Your assignment: Return the lines from the one containing "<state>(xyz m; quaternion" to the end of the material, both end lines included, exactly and with nothing else.

Dataset extract:
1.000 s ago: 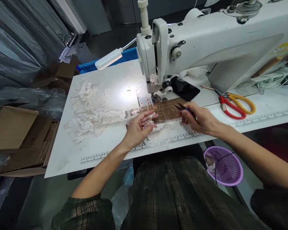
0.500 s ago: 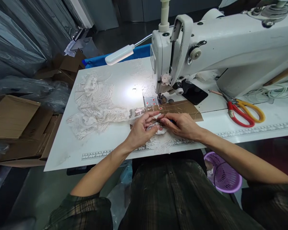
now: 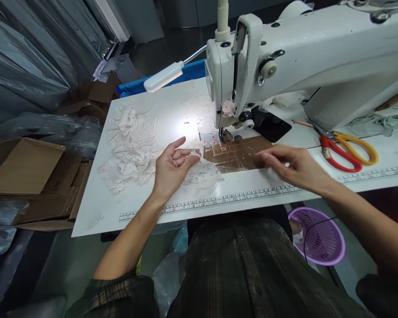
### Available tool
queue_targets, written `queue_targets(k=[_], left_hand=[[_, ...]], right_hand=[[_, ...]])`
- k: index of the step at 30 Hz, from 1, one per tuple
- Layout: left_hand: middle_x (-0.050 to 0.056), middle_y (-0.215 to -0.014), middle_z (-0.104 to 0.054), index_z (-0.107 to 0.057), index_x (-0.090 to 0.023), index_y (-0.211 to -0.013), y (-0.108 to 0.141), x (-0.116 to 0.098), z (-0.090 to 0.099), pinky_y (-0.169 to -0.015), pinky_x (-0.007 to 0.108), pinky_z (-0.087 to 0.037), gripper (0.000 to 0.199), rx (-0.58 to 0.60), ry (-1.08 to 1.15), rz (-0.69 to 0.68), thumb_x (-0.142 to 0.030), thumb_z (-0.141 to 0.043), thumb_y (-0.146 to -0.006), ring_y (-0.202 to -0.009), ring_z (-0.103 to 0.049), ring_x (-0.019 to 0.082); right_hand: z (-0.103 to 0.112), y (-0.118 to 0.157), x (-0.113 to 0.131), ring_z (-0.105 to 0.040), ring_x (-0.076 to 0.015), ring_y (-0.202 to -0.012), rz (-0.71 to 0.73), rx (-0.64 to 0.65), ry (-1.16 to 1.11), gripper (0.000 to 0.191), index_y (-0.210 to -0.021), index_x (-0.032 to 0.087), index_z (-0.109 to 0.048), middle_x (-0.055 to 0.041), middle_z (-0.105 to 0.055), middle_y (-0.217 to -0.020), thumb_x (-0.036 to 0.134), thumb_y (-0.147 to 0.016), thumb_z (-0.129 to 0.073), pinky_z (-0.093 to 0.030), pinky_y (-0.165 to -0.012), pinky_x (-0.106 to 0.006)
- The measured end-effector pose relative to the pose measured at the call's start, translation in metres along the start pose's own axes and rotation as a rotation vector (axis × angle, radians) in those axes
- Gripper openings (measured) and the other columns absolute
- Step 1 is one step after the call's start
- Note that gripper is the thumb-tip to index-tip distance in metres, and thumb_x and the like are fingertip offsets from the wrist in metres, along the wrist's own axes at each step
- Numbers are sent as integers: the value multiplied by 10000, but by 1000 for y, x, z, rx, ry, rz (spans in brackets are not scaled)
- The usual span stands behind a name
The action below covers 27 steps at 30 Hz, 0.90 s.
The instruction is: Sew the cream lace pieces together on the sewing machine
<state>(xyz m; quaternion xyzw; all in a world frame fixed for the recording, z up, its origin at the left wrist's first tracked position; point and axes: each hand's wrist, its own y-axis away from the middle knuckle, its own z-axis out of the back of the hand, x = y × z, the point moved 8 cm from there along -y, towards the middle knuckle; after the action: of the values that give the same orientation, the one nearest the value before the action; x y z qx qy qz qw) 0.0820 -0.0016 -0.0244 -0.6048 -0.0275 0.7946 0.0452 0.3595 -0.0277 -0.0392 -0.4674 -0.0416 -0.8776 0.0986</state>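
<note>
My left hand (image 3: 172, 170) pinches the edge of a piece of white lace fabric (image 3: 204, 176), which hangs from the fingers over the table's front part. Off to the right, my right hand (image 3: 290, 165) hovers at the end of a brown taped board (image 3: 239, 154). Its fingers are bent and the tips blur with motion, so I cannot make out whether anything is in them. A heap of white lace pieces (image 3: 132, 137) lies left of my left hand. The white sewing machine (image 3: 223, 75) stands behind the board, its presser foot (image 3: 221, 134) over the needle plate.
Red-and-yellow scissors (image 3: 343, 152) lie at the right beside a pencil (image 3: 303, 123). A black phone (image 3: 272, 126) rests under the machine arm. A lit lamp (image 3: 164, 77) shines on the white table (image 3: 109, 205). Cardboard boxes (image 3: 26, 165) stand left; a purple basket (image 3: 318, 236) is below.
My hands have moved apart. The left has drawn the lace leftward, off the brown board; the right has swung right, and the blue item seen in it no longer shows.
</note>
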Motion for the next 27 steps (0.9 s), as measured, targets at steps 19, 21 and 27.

Task result:
<state>(xyz m; quaternion xyzw; all in a world frame fixed for the recording, z up, its origin at the left wrist's first tracked position; point and axes: each hand's wrist, its own y-axis away from the middle knuckle, its own z-axis out of the back of the hand, x = y × z, the point moved 8 cm from there along -y, towards the middle knuckle; after the action: of the values that give the same orientation, the one nearest the value before the action; x y z qx qy qz qw) 0.0820 -0.0016 -0.0244 -0.6048 -0.0275 0.7946 0.0452 0.3595 -0.0277 -0.0392 -0.4674 -0.0416 -0.8776 0.0986</state>
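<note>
My left hand (image 3: 172, 170) pinches the edge of a piece of white lace fabric (image 3: 204, 176), which hangs from the fingers over the table's front part. Off to the right, my right hand (image 3: 290, 165) hovers at the end of a brown taped board (image 3: 239, 154). Its fingers are bent and the tips blur with motion, so I cannot make out whether anything is in them. A heap of white lace pieces (image 3: 132, 137) lies left of my left hand. The white sewing machine (image 3: 223, 75) stands behind the board, its presser foot (image 3: 221, 134) over the needle plate.
Red-and-yellow scissors (image 3: 343, 152) lie at the right beside a pencil (image 3: 303, 123). A black phone (image 3: 272, 126) rests under the machine arm. A lit lamp (image 3: 164, 77) shines on the white table (image 3: 109, 205). Cardboard boxes (image 3: 26, 165) stand left; a purple basket (image 3: 318, 236) is below.
My hands have moved apart. The left has drawn the lace leftward, off the brown board; the right has swung right, and the blue item seen in it no longer shows.
</note>
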Motion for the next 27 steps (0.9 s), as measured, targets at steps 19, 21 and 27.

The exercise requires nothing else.